* _Records for processing_
━━━━━━━━━━
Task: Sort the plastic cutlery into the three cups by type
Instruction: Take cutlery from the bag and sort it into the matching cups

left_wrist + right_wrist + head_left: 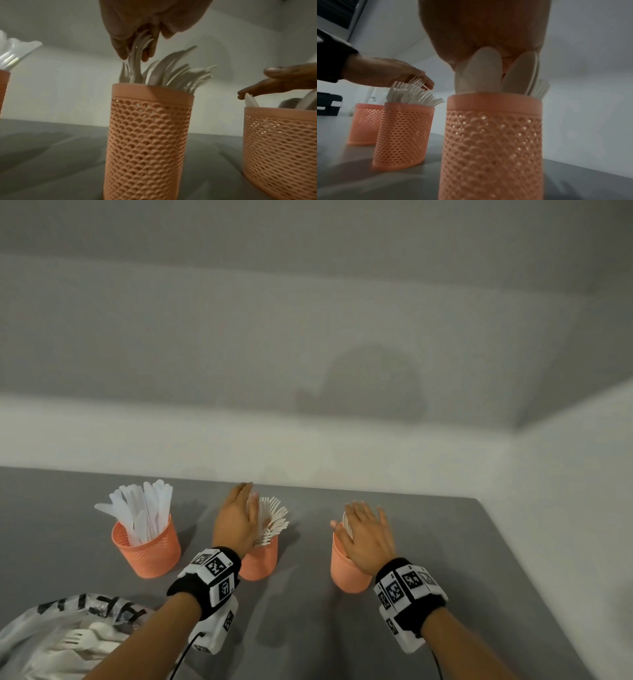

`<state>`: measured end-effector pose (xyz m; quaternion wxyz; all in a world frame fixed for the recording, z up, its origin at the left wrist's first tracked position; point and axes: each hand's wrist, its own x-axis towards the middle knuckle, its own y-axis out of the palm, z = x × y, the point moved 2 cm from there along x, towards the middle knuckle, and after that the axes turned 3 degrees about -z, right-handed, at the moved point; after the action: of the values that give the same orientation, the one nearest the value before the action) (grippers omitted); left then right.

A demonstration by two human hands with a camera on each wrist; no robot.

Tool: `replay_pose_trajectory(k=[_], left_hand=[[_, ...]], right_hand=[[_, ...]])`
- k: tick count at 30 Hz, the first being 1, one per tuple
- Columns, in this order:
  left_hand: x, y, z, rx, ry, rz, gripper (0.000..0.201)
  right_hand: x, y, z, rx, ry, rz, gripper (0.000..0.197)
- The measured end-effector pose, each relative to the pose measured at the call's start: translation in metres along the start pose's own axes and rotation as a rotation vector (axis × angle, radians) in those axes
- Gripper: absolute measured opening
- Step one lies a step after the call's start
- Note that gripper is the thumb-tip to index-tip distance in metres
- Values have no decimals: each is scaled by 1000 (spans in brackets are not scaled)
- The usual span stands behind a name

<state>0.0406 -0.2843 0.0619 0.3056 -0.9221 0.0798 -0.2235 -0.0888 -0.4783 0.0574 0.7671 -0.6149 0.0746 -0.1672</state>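
Note:
Three orange mesh cups stand in a row on the grey table (411,628). The left cup (147,553) holds white knives (144,508). The middle cup (259,563) (147,135) is packed with forks (274,518). My left hand (236,522) is above it, and thumb and fingers pinch a few forks (139,46) whose lower ends are inside the cup. The right cup (347,573) (491,142) holds spoons (481,70). My right hand (370,539) lies flat over them with straight, spread fingers, and a fingertip (243,94) touches a spoon top.
A crumpled plastic bag (68,635) with more white cutlery lies at the front left, beside my left forearm. A pale wall rises just behind the cups. The table's right edge (534,594) runs diagonally past the right cup. A dark object (327,105) sits far left.

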Motion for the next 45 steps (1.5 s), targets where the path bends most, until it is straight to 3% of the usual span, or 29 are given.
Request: replay_pose_trajectory(k=[3, 6, 9, 13, 15, 18, 21, 24, 26, 28, 32, 35, 39, 45], left_hand=[[-3, 1, -2, 216, -12, 162, 92], [-7, 2, 1, 314, -83, 261, 86], [-11, -8, -5, 310, -145, 318, 78], [-13, -41, -9, 210, -120, 210, 69], [-15, -63, -6, 178, -115, 157, 70], [-25, -99, 11, 196, -143, 38, 66], [-43, -137, 41, 236, -230, -73, 78], [-69, -165, 79, 275, -365, -182, 50], [-89, -180, 100, 258, -411, -284, 28], [-109, -190, 114, 254, -459, -326, 20], [-140, -195, 132, 306, -624, -212, 23], [-152, -191, 140, 232, -716, -83, 33], [-154, -191, 139, 228, -695, 23, 46], [-153, -207, 148, 218, -602, 113, 50]], right_hand=[[4, 2, 0, -47, 47, 86, 131], [8, -3, 11, -78, 59, 62, 139], [8, -13, 37, 3, -28, -45, 124], [9, -22, 94, 267, -194, -86, 66], [7, -20, 125, 403, -291, -125, 48], [-9, -11, 173, 537, -418, -127, 35], [-32, 3, 218, 630, -559, -6, 25], [-53, 23, 251, 683, -663, 176, 20], [-60, 40, 267, 647, -680, 267, 20], [-62, 60, 281, 593, -682, 325, 21], [-60, 103, 300, 399, -612, 428, 27], [-60, 124, 301, 219, -505, 588, 41], [-57, 141, 308, 198, -457, 721, 56], [-42, 155, 318, 187, -401, 667, 92]])
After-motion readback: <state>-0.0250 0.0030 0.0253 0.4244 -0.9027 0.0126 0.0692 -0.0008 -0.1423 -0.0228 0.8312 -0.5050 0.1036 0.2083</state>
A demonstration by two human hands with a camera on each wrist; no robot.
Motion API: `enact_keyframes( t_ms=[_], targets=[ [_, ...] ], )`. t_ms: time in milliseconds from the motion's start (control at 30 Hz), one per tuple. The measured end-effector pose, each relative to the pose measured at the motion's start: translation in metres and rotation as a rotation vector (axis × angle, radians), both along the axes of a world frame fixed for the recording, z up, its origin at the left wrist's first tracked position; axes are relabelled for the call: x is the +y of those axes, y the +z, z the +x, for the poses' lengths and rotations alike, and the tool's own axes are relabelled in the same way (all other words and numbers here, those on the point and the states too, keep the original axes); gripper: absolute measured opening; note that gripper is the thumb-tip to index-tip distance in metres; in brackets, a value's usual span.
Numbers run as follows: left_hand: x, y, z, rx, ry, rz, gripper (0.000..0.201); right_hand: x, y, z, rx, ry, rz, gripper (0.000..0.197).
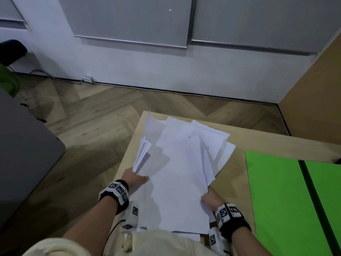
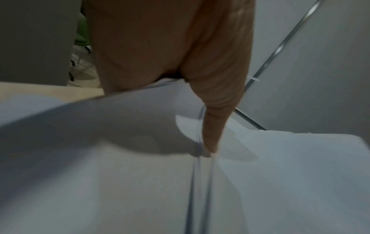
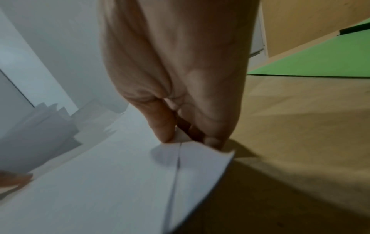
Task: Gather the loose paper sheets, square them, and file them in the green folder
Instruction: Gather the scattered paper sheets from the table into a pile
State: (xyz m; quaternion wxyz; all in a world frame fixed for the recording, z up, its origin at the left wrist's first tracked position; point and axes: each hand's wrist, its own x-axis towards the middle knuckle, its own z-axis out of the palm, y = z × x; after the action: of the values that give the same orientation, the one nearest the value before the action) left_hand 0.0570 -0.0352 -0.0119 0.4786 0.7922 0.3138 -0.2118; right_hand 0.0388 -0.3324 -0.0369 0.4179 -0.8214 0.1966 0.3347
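A ragged pile of white paper sheets (image 1: pixel 182 163) lies fanned out on the wooden table (image 1: pixel 238 174), its corners sticking out at several angles. My left hand (image 1: pixel 137 177) grips the pile's left edge, thumb on top, lifting a few sheets there. My right hand (image 1: pixel 209 199) pinches the pile's right edge. In the right wrist view the thumb and fingers (image 3: pixel 162 126) clamp the paper sheets (image 3: pixel 100 182). The left wrist view shows the thumb (image 2: pixel 212 126) pressing on the sheets (image 2: pixel 120 174). The green folder (image 1: pixel 287 196) lies open flat to the right, with a dark spine.
The table's left edge drops to a herringbone wood floor (image 1: pixel 103 115). A grey surface (image 1: pixel 24 152) stands at the left and a white wall (image 1: pixel 166 67) behind. A tan panel (image 1: pixel 317 100) rises at the far right.
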Motion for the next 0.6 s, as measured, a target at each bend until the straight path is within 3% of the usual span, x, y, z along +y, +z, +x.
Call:
enact_keyframes(
  t_ms=[67, 133, 267, 400, 533, 600],
  targets=[
    [-0.002, -0.003, -0.001, -0.022, 0.008, -0.006, 0.026, 0.004, -0.005, -0.001, -0.025, -0.095, 0.063, 0.055],
    [-0.002, -0.003, -0.003, -0.004, -0.021, 0.003, 0.021, 0.001, -0.004, -0.001, -0.088, -0.301, 0.151, 0.065],
    [0.005, -0.008, -0.009, 0.147, -0.08, -0.093, 0.026, -0.01, 0.0, -0.003, -0.198, -0.566, 0.127, 0.055],
    [0.011, -0.009, -0.009, 0.169, -0.144, -0.182, 0.061, -0.024, 0.004, -0.005, -0.186, -0.657, 0.147, 0.052],
    [0.008, -0.001, -0.006, 0.031, -0.042, -0.08, 0.036, -0.042, 0.01, -0.001, -0.166, -0.587, 0.232, 0.047],
    [0.001, -0.005, -0.007, -0.019, 0.022, -0.057, 0.034, -0.047, 0.005, 0.0, -0.129, -0.557, 0.287, 0.047]
  ],
)
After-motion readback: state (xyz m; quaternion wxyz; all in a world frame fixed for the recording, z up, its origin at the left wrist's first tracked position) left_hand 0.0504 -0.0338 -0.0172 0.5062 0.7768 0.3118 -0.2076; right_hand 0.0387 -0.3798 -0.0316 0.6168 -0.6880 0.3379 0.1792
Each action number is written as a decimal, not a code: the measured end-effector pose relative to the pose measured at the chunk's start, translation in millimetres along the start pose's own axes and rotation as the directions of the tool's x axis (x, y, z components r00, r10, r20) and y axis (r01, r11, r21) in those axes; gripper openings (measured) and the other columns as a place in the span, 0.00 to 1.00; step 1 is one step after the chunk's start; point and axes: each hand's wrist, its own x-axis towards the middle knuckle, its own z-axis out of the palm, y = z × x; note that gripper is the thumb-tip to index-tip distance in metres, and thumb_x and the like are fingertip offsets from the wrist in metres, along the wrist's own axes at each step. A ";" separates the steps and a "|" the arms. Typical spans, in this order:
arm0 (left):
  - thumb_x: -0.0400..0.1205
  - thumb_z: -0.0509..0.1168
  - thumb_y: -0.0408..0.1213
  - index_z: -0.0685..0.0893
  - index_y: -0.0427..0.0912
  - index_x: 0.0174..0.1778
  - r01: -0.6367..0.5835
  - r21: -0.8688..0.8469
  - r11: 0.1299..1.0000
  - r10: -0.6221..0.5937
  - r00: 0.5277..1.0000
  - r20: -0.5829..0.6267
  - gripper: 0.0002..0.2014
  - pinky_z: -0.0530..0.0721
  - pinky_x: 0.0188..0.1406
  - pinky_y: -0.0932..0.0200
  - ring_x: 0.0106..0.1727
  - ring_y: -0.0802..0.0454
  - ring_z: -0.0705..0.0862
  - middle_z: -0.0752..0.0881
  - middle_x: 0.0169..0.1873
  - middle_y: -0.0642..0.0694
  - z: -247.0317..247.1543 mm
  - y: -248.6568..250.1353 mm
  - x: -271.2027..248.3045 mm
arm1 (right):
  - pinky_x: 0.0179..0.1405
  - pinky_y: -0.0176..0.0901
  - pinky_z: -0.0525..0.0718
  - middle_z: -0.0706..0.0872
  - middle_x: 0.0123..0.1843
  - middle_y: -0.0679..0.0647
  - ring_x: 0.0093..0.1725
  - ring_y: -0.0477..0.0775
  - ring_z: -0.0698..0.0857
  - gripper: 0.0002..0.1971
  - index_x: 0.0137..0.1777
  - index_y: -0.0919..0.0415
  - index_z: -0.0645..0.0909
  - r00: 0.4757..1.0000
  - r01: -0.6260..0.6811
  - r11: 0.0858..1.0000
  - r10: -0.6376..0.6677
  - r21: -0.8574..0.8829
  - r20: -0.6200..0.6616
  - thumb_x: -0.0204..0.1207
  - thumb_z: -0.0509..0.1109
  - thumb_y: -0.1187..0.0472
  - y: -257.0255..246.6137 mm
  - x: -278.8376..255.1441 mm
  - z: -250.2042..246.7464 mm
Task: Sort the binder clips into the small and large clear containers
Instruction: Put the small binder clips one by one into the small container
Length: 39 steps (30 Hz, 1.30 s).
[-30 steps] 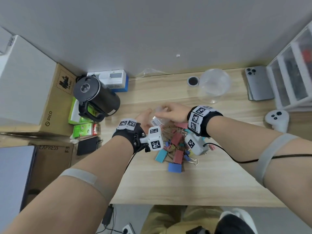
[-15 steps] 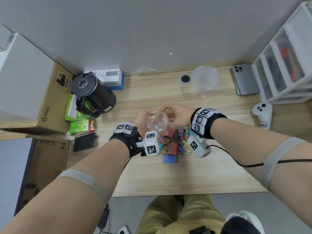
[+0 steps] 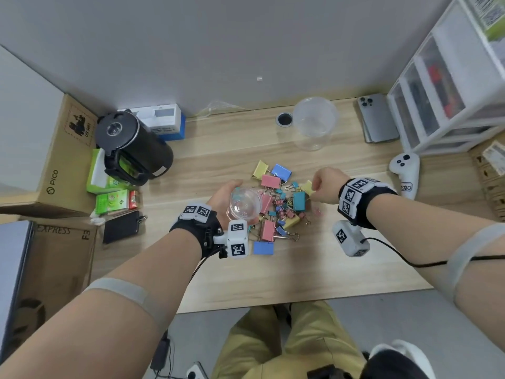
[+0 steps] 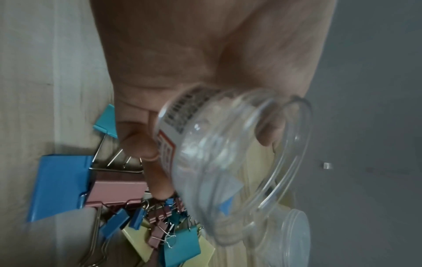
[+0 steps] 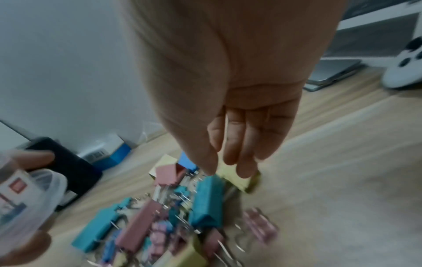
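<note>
On the desk's left half, at about nine o'clock from the clips [image 3: 276, 206], the left hand [image 3: 224, 195] held the small jar [image 3: 244, 205] off the wood, fingers and thumb curled round its labelled wall, its mouth tipped toward the pile. Seen from the left wrist, the jar [image 4: 230, 162] looked empty, though glare made that hard to be sure of. At centre lay the heap, unsorted: big pink, blue, teal and yellow clips tangled with little ones, none yet in either container. Beyond it, at about one o'clock, the large tub [image 3: 314, 123] stood upright near the wall, well apart from the heap and seemingly empty. At three o'clock from the pile the right hand [image 3: 326, 186] hung knuckles up over its edge, fingers drawn down; the right wrist view showed the fingertips [image 5: 245, 169] on a yellow clip [image 5: 239, 180], apparently pinching it, but blur left the grip uncertain and I could not tell whether the clip was off the desk.

The step in hand seemed to be the first pick. That clip looked like one of the bigger ones, so the next move probably called for a firm pinch, a lift free of the tangled wire handles, and a carry to the tub at the back rather than to the jar
</note>
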 end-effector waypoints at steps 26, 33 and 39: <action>0.87 0.56 0.52 0.84 0.36 0.47 0.041 0.006 0.999 -0.041 0.997 -0.071 0.22 0.88 0.37 0.52 0.41 0.42 0.85 0.87 0.40 0.37 -13.8 -7.7 15.3 | 0.46 0.44 0.82 0.80 0.50 0.59 0.47 0.61 0.81 0.06 0.42 0.52 0.81 0.998 -0.050 0.998 0.048 -0.045 -0.045 0.69 0.75 0.61 -8.7 5.2 86.0; 0.89 0.52 0.46 0.80 0.33 0.41 0.054 -0.124 0.991 -0.051 0.998 0.032 0.21 0.87 0.24 0.57 0.40 0.45 0.80 0.85 0.31 0.36 -9.0 -6.8 -2.1 | 0.52 0.45 0.86 0.88 0.49 0.59 0.51 0.60 0.86 0.11 0.38 0.60 0.84 0.999 -0.047 0.998 0.048 -0.047 0.017 0.77 0.71 0.54 -7.4 -7.9 61.3; 0.88 0.54 0.49 0.81 0.32 0.43 0.042 -0.106 0.993 -0.038 0.998 0.043 0.22 0.88 0.25 0.54 0.39 0.42 0.83 0.86 0.34 0.35 -8.1 -2.5 -6.9 | 0.33 0.35 0.78 0.87 0.43 0.51 0.39 0.49 0.84 0.05 0.37 0.57 0.86 0.994 -0.088 0.976 0.099 0.197 -0.046 0.62 0.79 0.63 -11.1 -4.4 48.5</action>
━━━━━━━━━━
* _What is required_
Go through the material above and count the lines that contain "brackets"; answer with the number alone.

* _Output_
2